··· Data excerpt ···
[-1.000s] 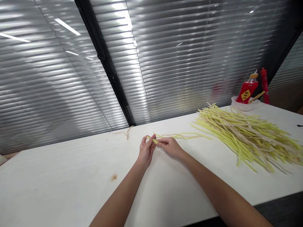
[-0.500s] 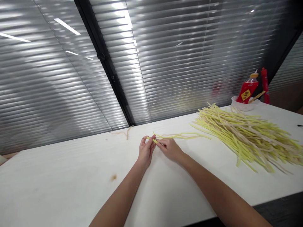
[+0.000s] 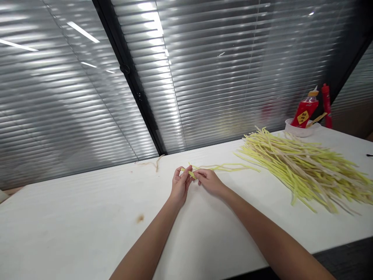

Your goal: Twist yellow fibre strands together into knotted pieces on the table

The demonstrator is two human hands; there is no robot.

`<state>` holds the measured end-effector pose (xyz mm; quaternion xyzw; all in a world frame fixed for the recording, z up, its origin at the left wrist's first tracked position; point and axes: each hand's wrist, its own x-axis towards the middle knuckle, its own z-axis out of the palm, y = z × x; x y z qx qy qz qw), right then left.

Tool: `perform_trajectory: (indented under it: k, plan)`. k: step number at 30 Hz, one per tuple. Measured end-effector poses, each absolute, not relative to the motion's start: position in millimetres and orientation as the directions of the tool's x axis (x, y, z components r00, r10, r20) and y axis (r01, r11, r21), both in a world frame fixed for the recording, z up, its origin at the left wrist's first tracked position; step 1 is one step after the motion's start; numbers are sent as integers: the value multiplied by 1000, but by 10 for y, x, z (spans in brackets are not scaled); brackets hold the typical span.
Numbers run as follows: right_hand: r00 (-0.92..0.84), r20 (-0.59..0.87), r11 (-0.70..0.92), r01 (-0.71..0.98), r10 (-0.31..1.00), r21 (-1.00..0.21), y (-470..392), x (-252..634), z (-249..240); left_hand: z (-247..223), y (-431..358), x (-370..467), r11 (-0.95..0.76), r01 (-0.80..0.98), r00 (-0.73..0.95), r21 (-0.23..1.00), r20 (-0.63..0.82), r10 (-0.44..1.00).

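Observation:
Between my two hands is a short stretch of yellow pipe cleaner (image 3: 191, 174), looking bent or wound close together. My left hand (image 3: 180, 182) pinches it between thumb and fingers, its left end poking out past the thumb. From the right, my right hand (image 3: 210, 182) closes its thumb and fingertips at the other end, and the fingers cover part of it. Just behind my hands, several loose yellow and beige pipe cleaners (image 3: 233, 167) lie on the table, slightly wavy.
A big heap of yellow and beige pipe cleaners (image 3: 303, 167) covers the table's right side. Behind it, a white plastic bowl (image 3: 300, 131) holds a red bottle (image 3: 304, 112). Beige scraps (image 3: 157, 163) lie near the back edge of the white table (image 3: 87, 217), against the blinds (image 3: 215, 77).
My right hand's fingers have shifted slightly and curled more at the right end of the yellow piece. My left hand stays nearly in place.

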<state>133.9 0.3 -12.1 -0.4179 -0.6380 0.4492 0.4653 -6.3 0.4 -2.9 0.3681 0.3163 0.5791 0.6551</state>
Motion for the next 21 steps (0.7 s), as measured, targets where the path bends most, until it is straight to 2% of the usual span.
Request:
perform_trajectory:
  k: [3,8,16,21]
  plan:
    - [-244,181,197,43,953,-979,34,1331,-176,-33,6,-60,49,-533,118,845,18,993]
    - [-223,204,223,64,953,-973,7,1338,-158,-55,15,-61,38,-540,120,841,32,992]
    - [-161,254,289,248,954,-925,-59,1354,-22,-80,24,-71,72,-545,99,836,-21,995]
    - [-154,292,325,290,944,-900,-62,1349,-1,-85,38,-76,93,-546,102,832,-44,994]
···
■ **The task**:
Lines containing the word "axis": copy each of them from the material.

■ **Problem solution**:
`<state>` holds the measured end-effector pose (xyz mm; quaternion xyzw; all in a world frame fixed for the recording, z up, its origin at the left wrist's first tracked position; point and axes: each hand's wrist, its own x-axis towards the middle knuckle, its own z-axis out of the palm, y = z × x; x y z qx qy qz qw), right then left.
Tool: `perform_trajectory: (indented under it: k, plan)`. k: step number at 30 Hz, one per tuple. Measured end-effector poses, each absolute, not relative to the motion's start: position in millimetres and orientation as the directions of the tool's x axis (x, y, z components r00, r10, r20) and y axis (r01, r11, r21), both in a world frame fixed for the recording, z up, its origin at the left wrist's first tracked position; step 1 is one step after the motion's start; numbers are sent as integers: the value multiplied by 1000, but by 10 for y, x, z (spans in brackets are not scaled); brackets hold the typical span.

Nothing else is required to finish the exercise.